As may be seen in <FIG>, <FIG>, and <FIG>, the textile plant <NUM> comprises a bobbin input line <NUM> to the at least one winding machine <NUM>, and a tube output line <NUM> from the at least one winding machine <NUM>.

Furthermore, the textile plant <NUM> may comprise a central control unit <NUM> for managing the bobbins and tubes connected to said at least one sorting device <NUM> and to said at least one winding machine <NUM>.

The advantages of an apparatus according to the present invention are therefore now apparent.

In the first place, an apparatus has been provided for moving bobbins and tubes for a textile plant which may better adapt to the arrangements of the individual existing apparatuses.

In other words, the possible spinning machine arrangements are much more versatile than the traditional Multilink model and also allow making better use of the limited space between the spinning machines.

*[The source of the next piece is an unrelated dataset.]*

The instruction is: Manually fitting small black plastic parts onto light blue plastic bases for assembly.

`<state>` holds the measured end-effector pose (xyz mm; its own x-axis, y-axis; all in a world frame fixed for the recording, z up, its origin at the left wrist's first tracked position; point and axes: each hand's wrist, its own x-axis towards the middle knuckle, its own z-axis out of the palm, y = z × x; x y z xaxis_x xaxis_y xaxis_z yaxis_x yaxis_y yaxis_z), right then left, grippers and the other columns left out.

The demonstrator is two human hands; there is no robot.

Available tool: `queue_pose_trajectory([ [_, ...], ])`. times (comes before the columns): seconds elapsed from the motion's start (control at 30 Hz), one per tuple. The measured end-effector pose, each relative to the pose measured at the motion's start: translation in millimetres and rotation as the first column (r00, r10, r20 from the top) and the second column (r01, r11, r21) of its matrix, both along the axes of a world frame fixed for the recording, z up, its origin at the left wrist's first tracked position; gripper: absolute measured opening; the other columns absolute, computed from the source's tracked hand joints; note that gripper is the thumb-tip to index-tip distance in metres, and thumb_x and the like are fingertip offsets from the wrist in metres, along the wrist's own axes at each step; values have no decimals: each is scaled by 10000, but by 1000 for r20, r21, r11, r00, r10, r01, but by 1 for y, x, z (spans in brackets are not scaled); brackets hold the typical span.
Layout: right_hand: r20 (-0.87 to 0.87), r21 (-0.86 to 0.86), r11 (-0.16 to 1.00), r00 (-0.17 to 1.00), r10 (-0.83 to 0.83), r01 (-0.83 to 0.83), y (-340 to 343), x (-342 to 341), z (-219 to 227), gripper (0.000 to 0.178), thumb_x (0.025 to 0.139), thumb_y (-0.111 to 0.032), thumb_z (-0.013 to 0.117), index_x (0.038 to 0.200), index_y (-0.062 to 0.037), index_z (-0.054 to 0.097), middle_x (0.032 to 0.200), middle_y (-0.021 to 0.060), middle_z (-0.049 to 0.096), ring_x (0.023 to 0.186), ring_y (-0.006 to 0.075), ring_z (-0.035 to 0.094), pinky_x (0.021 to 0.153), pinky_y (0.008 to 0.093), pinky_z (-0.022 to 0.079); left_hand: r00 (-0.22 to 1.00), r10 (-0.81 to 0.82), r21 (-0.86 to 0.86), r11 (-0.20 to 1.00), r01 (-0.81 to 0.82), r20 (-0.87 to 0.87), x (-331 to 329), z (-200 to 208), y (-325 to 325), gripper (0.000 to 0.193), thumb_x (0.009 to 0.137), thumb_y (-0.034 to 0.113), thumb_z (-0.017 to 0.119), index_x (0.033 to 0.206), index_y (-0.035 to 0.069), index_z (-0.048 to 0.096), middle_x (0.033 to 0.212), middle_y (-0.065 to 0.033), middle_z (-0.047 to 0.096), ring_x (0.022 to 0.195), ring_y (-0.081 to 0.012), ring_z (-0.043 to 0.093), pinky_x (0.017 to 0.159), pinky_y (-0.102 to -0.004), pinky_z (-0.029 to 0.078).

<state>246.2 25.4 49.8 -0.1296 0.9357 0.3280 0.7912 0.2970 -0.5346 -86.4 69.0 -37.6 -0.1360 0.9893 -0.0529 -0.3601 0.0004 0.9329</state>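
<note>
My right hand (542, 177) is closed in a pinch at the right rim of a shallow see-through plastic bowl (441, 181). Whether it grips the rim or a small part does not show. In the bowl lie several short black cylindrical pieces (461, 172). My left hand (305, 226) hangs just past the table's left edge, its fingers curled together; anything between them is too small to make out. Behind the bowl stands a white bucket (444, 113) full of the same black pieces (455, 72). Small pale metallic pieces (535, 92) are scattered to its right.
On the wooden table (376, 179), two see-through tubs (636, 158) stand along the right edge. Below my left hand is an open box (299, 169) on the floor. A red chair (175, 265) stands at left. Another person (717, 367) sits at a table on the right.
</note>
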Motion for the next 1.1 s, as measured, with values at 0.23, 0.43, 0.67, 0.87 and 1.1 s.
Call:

Furthermore, the apparatus according to the present invention is easily replicable, both in different systems but also within the same system, as may be seen in the example shown in <FIG>.

Furthermore, the apparatus according to the present invention allows already constituted textile plants to be improved, without the need to move the already installed spinning machines.

Claim 1:
Apparatus (<NUM>) for moving bobbins and tubes in a textile plant (<NUM>) comprising at least one group of at least two spinning machines (<NUM>; <NUM>) and at least one winding machine (<NUM>);
said apparatus (<NUM>) comprising:
- an outward conveyor (<NUM>; <NUM>), and a return conveyor (<NUM>; <NUM>) for each spinning machine (<NUM>; <NUM>); said outward conveyor (<NUM>; <NUM>) being adapted for transporting bobbins in output from the respective spinning machine (<NUM>, <NUM>); said return conveyor (<NUM>, <NUM>) being adapted for transporting tubes entering the respective spinning machine (<NUM>, <NUM>);
- a sorting device (<NUM>) comprising a conveyor station (<NUM>) at which the outward conveyors (<NUM>; <NUM>) converge, and a redistribution station (<NUM>) at which the return conveyors (<NUM>; <NUM>) converge;
said conveyor station (<NUM>) and said redistribution station (<NUM>) being connected by means of a conveyor (<NUM>) and a redistribution conveyor (<NUM>) respectively to a bobbin input line (<NUM>) to said at least one winding machine (<NUM>) and to a bobbin output line (<NUM>) from said at least one winding machine (<NUM>);
said conveyor station (<NUM>) and said redistribution station (<NUM>) being adapted for redistributing the bobbins or tubes respectively to the bobbin input line (<NUM>) or to the return conveyors (<NUM>; <NUM>) based on predetermined operating parameters of the bobbins and tubes to be redistributed;
wherein said spinning machines (<NUM>; <NUM>) are aligned with each other in a direction longitudinal to them.